Ci siamo resi conto di come la famiglia viva in una situazione di crisi latente, forse dovuta a una fede ancora superficiale. Mancanza di fedeltà, poligamia, liti e dissapori provocati dall’alcornolismo, problemi legati alla dote, predominio dell’uomo e condizione pesante della donna, eccessiva natalità e povertà sono i maggiori problemi ascoltati dalla loro bocca.
Le molte domande rivelavano il loro modo di vivere lo stato matrimoniale, le difficoltà legate a situazioni ancestrali e radicate profondamente nella cultura. Uno dei punti centrali e difficili da capire era l’uguaglianza tra uomo e donna nella famiglia. Soprattutto erano curiosi di sapere come l’amore vero possa implicare la fedeltà reciproca: altro punto che capivano poco.
Eppure abbiamo incontrato tante coppie africane che ci hanno impressionato per la loro aspirazione a una vera esperienza spirituale familiare.

T oati a casa abbiamo valutato la nostra avventura e abbiamo voluto raccontarla.
In una zona dove si vedono pochissimi bianchi, appartenenti a organizzazioni umanitarie, ma generalmente non sposati, la nostra presenza è stata una novità positiva per noi e per la gente incontrata. Ha corroborato la convinzione che una lunga vita matrimoniale è un valore in sé di testimonianza ed esperienza.
Non avremmo mai pensato che i nostri 52 anni di vita come sposi e genitori fossero una credenziale di altissimo valore per il contesto culturale africano.
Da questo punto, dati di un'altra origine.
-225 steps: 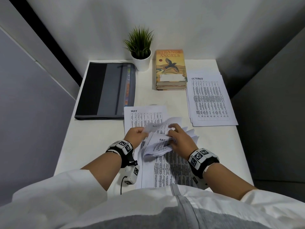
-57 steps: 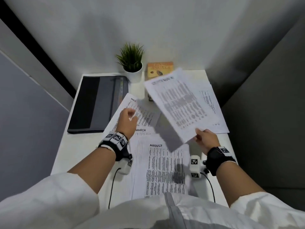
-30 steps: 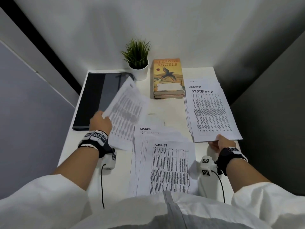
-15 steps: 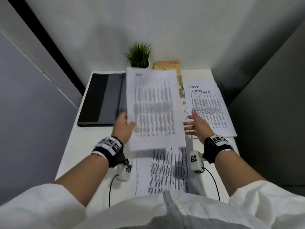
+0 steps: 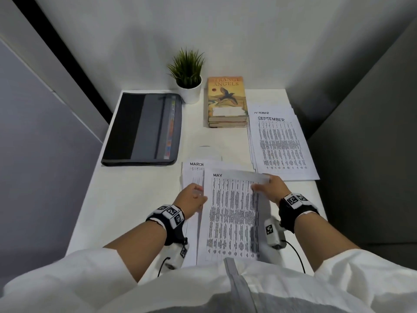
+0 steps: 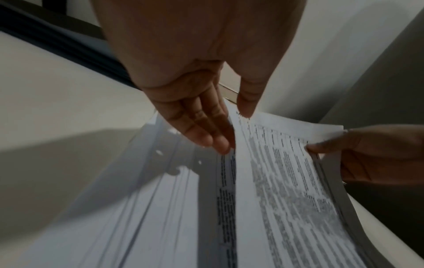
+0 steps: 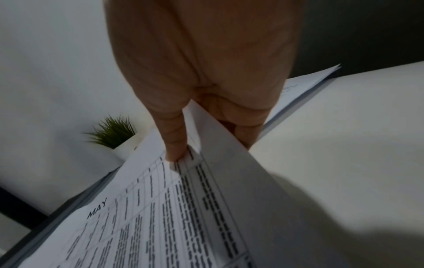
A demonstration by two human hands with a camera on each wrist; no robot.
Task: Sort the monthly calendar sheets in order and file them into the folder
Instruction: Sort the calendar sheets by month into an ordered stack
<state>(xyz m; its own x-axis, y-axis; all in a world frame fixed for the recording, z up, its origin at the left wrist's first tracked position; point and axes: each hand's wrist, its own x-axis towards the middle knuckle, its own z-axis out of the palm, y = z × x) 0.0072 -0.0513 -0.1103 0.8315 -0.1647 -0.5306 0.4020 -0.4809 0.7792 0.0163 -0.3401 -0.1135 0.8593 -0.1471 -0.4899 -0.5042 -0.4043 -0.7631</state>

L’apertura dell’africano verso l’anziano e la situazione della coppia africana sono segni dello Spirito per un nuovo tipo di chiamata.
Siamo convinti che, oggi, l’Africa ha bisogno anche di «coppie missionarie anziane», come testimoni di fedeltà. Naturalmente devono avere certi requisiti: lunga esperienza di vita familiare cristianamente vissuta e capacità di manifestarla agli altri, continuando ad amare insieme.
Molte coppie di pensionati, chiamate nell’undicesima ora a lavorare nella vita del Signore, potrebbero fare un’esperienza come la nostra. Già si organizzano viaggi per visitare le missioni; ma è giunta l’ora d’incarnarsi per qualche tempo nella realtà missionaria. Noi siamo pronti a ritornare, perché il cristiano non può andare in pensione.